Source information =
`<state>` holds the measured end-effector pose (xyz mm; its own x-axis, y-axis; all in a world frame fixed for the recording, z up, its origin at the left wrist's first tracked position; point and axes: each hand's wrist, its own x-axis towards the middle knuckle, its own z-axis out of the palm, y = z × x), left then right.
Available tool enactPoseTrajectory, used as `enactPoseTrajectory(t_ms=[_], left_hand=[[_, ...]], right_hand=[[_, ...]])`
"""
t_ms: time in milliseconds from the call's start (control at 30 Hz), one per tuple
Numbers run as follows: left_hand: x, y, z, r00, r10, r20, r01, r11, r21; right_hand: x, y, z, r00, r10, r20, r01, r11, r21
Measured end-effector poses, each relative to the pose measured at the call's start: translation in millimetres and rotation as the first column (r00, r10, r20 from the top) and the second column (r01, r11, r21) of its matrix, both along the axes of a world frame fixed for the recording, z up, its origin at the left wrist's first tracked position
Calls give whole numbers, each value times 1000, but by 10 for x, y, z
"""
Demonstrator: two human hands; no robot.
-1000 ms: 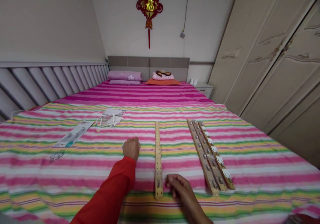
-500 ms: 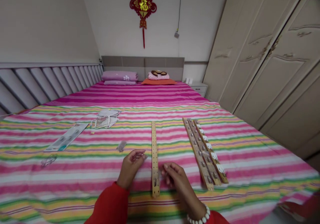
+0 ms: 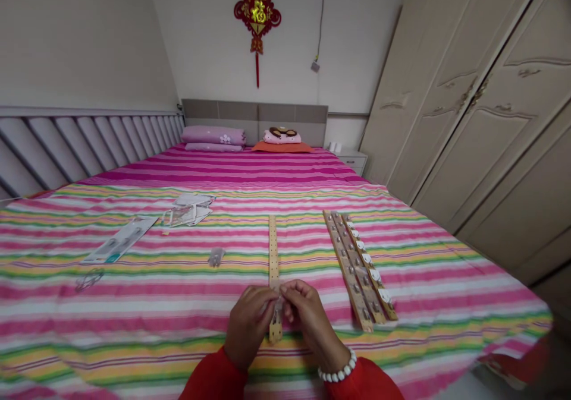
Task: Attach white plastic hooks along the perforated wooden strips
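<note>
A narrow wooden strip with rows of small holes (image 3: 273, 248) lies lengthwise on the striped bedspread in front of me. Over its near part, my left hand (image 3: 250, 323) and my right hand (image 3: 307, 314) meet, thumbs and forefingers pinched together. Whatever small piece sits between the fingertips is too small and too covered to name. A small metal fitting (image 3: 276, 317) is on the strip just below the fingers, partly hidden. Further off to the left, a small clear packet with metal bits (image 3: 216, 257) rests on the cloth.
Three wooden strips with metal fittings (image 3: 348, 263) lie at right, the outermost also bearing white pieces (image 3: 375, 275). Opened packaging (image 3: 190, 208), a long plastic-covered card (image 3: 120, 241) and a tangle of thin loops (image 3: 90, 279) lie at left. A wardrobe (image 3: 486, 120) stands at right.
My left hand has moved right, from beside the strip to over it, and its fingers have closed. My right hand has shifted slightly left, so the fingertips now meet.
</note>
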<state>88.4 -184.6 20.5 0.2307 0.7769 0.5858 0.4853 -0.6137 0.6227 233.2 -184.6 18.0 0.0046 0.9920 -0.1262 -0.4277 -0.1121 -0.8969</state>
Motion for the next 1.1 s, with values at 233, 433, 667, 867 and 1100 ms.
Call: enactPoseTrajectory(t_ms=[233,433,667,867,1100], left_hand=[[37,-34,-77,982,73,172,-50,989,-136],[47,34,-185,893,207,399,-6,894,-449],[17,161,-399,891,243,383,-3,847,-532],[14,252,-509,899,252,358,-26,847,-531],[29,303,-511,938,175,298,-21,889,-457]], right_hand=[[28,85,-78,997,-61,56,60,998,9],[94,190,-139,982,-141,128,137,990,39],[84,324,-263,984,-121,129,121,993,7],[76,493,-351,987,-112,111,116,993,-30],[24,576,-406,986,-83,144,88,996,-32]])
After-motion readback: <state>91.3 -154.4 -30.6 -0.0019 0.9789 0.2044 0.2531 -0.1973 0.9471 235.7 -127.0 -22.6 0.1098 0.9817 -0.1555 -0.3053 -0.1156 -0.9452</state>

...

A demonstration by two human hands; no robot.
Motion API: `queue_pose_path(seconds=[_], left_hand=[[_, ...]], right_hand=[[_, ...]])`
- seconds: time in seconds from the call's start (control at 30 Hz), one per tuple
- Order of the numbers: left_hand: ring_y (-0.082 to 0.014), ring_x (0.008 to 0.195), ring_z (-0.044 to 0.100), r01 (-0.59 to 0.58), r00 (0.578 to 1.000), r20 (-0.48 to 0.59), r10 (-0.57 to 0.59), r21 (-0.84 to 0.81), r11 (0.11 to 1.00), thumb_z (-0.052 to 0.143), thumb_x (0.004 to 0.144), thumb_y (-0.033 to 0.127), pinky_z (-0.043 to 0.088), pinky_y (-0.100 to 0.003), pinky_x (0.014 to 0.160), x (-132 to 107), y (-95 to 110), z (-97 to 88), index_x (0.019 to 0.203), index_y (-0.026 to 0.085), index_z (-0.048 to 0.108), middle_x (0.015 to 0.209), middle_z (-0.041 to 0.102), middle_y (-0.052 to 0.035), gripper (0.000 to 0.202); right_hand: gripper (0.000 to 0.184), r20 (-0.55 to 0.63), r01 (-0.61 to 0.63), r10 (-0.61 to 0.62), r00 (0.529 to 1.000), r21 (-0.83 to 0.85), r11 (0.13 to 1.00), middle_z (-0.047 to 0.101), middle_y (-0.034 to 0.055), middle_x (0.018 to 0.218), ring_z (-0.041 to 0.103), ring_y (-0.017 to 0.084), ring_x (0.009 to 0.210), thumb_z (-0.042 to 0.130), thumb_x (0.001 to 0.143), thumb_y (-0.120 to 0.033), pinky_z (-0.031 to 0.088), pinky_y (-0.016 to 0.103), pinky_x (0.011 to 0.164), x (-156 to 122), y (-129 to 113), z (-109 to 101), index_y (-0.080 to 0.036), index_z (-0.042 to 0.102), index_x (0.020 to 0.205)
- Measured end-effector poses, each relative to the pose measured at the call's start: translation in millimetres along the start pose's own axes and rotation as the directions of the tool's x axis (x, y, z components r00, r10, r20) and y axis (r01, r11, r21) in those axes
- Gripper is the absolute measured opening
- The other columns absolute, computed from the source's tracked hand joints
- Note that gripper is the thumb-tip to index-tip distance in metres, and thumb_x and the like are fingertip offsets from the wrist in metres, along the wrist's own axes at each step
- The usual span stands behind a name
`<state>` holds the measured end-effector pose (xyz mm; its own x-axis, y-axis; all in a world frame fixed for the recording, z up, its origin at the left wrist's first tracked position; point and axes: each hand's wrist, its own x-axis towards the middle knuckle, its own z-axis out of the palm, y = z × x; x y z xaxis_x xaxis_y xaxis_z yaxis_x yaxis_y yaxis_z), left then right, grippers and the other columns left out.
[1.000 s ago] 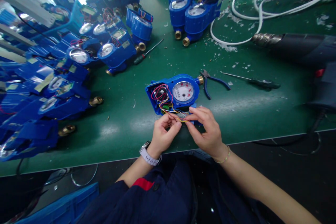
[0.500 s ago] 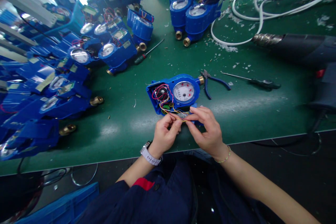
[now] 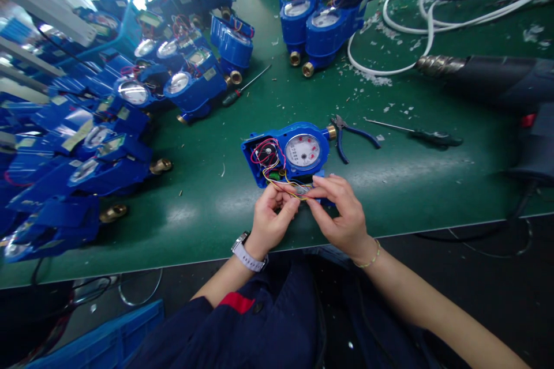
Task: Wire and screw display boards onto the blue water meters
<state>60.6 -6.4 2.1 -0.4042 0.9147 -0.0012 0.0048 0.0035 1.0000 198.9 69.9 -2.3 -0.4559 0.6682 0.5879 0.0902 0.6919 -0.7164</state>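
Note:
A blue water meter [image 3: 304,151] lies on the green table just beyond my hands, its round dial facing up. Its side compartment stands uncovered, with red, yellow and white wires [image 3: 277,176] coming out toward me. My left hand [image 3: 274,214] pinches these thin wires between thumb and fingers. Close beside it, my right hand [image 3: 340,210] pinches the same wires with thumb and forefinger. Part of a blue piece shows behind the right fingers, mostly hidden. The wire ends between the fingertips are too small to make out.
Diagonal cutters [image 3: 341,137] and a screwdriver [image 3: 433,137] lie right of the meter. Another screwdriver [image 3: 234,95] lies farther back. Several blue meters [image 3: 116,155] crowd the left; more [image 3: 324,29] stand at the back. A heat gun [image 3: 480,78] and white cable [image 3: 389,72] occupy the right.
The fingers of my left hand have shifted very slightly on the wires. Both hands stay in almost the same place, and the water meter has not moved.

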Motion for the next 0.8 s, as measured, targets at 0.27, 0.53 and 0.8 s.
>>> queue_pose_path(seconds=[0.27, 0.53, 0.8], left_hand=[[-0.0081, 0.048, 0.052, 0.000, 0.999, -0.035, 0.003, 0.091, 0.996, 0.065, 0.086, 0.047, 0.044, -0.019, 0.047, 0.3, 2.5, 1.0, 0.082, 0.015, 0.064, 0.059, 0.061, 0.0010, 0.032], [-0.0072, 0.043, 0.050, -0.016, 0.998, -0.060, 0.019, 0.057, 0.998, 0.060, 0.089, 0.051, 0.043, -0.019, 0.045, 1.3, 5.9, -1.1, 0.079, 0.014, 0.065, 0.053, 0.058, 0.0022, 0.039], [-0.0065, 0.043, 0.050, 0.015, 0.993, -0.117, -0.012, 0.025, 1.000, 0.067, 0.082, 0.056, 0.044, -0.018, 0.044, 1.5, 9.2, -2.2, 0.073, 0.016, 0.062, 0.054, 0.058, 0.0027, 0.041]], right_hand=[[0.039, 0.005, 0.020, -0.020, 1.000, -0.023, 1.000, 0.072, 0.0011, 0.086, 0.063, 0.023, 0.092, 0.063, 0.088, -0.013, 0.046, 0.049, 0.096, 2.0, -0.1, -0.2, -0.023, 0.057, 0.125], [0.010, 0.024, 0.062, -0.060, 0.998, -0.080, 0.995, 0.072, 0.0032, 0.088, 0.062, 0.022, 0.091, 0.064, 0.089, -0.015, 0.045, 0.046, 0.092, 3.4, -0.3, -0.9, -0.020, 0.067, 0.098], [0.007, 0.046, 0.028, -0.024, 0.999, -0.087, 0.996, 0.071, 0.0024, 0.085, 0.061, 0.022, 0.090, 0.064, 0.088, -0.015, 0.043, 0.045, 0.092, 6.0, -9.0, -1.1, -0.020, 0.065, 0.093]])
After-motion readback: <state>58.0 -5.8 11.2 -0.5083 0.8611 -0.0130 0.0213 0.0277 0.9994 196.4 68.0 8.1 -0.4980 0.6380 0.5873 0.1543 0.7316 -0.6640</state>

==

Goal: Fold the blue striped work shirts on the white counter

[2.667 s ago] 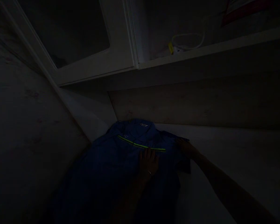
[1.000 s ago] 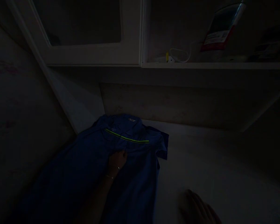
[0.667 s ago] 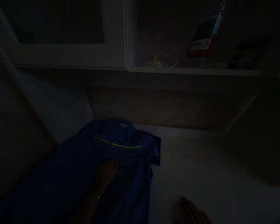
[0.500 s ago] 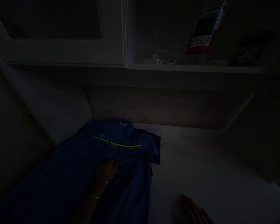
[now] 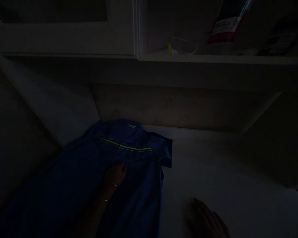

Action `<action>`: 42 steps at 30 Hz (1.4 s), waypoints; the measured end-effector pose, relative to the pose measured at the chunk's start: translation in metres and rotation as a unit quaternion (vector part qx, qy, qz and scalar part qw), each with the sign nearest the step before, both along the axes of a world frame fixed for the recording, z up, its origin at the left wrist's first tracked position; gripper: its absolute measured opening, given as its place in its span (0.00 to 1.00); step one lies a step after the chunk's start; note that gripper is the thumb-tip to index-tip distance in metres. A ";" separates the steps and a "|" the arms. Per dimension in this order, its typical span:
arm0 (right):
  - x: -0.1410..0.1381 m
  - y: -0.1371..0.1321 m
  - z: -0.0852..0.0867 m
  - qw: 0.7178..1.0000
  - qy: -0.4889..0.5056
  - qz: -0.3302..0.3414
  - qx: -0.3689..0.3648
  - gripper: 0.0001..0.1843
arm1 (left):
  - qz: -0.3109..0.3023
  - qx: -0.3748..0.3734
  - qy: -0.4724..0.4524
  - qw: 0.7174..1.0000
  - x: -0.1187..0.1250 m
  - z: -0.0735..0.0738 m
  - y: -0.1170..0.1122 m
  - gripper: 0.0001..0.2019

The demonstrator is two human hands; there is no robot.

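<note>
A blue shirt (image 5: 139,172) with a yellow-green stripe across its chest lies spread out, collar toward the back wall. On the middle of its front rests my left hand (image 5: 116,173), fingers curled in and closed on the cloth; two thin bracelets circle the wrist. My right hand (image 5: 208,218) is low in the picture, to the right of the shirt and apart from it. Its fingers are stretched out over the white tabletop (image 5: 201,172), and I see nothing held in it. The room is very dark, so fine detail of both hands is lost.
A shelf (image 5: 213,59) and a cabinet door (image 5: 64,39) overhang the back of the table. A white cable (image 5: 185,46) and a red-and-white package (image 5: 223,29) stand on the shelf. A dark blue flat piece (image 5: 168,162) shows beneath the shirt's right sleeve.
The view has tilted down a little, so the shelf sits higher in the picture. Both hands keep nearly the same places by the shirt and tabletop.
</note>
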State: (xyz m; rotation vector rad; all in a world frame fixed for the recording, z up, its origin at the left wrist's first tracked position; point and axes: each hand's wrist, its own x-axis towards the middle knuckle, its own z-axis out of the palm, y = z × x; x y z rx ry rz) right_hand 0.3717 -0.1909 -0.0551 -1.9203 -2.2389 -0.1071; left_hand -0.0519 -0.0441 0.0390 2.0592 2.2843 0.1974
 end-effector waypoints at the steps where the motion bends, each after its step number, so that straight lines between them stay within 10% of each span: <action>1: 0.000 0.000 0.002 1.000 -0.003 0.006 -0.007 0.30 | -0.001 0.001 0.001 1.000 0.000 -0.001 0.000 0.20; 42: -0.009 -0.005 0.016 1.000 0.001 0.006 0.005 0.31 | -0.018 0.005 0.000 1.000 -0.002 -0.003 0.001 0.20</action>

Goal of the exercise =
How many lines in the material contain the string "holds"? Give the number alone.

Exercise output =
2